En un intento por fortalecer la propuesta del Súper RIGI, un régimen que ofrece incentivos sin precedentes en la región, el Gobierno argentino ha convocado a representantes de las industrias energéticas y mineras. Sin embargo, estos sectores primarios no están incluidos en la nueva normativa, lo que ha generado confusión sobre el verdadero objetivo de esta iniciativa. Durante una presentación en la Cámara de Diputados, el secretario de Energía, Daniel González, expuso los detalles del proyecto, aunque su alcance real sigue siendo objeto de debate.
El Súper RIGI tiene como meta atraer inversiones significativas en proyectos industriales, tecnológicos y en la prestación de servicios vinculados a la infraestructura tecnológica y digital. A pesar de su ambicioso enfoque, la normativa establece que no se extenderán los beneficios a las actividades que ya forman parte del régimen RIGI, que tiene su fecha de caducidad en julio de 2027. Esta decisión ha sido confirmada por González, quien ha señalado que los sectores que ya se benefician no podrán acceder a las nuevas ventajas que ofrece el Súper RIGI.
La convocatoria a representantes de la Cámara Argentina de Empresas Mineras, la Cámara de Exploración y Producción de Hidrocarburos, y la Cámara Argentina de la Energía ha generado un aire de incertidumbre en el ámbito legislativo. Esto se debe a que el Gobierno, al presentar el proyecto, no ha logrado definir con claridad quiénes serán los verdaderos beneficiarios. La falta de un listado exhaustivo de industrias que podrían participar ha llevado a críticas y desconfianza por parte de los propios sectores involucrados.
En un contexto político donde La Libertad Avanza ha fijado un cronograma apretado para la discusión de este régimen, se espera que el 24 de junio se realice una votación crucial. Sin embargo, hasta el momento, no se ha registrado participación activa de los sectores que podrían ser favorecidos por el nuevo régimen, lo que plantea interrogantes sobre su viabilidad. En este sentido, González ha expresado que aún no tienen un conocimiento claro de todas las industrias implicadas, lo que complica aún más el panorama.
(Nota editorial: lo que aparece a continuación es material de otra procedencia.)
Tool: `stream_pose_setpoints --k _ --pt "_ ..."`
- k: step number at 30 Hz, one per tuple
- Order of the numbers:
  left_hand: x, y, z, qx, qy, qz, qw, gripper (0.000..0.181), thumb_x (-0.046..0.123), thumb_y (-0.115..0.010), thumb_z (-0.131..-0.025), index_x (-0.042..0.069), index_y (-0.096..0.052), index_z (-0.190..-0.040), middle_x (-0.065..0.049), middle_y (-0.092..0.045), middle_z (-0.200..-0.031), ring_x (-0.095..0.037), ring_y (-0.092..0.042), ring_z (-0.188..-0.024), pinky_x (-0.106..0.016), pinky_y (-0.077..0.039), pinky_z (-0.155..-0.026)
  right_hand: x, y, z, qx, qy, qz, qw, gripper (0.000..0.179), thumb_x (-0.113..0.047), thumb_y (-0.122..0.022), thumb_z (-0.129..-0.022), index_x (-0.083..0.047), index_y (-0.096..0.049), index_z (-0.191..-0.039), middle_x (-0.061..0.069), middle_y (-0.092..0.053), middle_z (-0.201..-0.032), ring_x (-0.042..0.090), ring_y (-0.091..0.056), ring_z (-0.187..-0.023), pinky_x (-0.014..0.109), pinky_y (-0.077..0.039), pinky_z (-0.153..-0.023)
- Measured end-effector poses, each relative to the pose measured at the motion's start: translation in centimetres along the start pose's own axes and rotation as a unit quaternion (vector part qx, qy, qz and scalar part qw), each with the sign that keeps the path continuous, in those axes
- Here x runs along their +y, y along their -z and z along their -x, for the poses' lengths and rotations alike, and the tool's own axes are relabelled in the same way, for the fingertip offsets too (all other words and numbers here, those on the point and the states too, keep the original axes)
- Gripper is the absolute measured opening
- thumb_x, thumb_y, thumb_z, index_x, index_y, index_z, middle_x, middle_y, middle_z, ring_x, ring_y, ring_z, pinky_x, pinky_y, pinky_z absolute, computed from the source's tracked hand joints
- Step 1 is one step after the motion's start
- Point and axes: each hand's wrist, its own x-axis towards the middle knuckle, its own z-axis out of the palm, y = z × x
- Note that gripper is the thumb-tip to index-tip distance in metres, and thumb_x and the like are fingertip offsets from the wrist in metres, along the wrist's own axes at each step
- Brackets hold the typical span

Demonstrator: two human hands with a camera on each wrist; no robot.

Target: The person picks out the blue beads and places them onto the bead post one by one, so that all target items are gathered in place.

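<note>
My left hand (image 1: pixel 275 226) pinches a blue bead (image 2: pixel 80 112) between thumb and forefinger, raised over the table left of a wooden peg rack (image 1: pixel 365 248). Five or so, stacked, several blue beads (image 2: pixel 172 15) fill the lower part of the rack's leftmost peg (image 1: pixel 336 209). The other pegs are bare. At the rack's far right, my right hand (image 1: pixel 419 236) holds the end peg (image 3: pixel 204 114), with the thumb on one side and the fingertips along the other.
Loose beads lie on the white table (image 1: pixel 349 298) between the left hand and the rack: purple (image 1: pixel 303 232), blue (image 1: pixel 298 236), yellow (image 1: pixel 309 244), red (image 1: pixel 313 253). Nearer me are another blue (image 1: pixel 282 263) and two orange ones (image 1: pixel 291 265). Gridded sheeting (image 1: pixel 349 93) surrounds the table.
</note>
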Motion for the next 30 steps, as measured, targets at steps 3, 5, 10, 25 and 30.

A pesar de estas dudas, los bloques opositores como la UCR y el PRO han manifestado su intención de apoyar el proyecto, lo que podría otorgar al Gobierno la mayoría necesaria para su aprobación en la Cámara Baja. Sin embargo, el verdadero desafío se presentará en el Senado, donde la oposición podría poner en jaque la continuidad del proyecto. En este marco, solo un legislador, Eduardo Falcone, ha hecho eco de su disposición a apoyar la ley, aunque ha solicitado garantías relacionadas con el financiamiento y la colaboración con universidades.
Desde diversos sectores, incluidos algunos miembros de Provincias Unidas, también se han escuchado voces a favor del Súper RIGI, aunque no sin antes exigir modificaciones. Un aspecto destacado es la necesidad de implementar un esquema de “Compre Local” que asegure un porcentaje de participación de la industria nacional. Esta demanda ha sido reiterada por la Unión Industrial Argentina en recientes reuniones, y refleja una preocupación por la necesidad de equilibrar los intereses de la inversión extranjera con el desarrollo del sector local.
En suma, el camino hacia la sanción del Súper RIGI está plagado de interrogantes y tensiones. La falta de claridad sobre los beneficiarios del régimen, sumada a las exigencias de los sectores involucrados, plantea un escenario complejo para el Gobierno. A medida que se acercan las fechas clave en el Congreso, el futuro de esta iniciativa se torna incierto, y la presión para encontrar consensos se vuelve más crítica que nunca.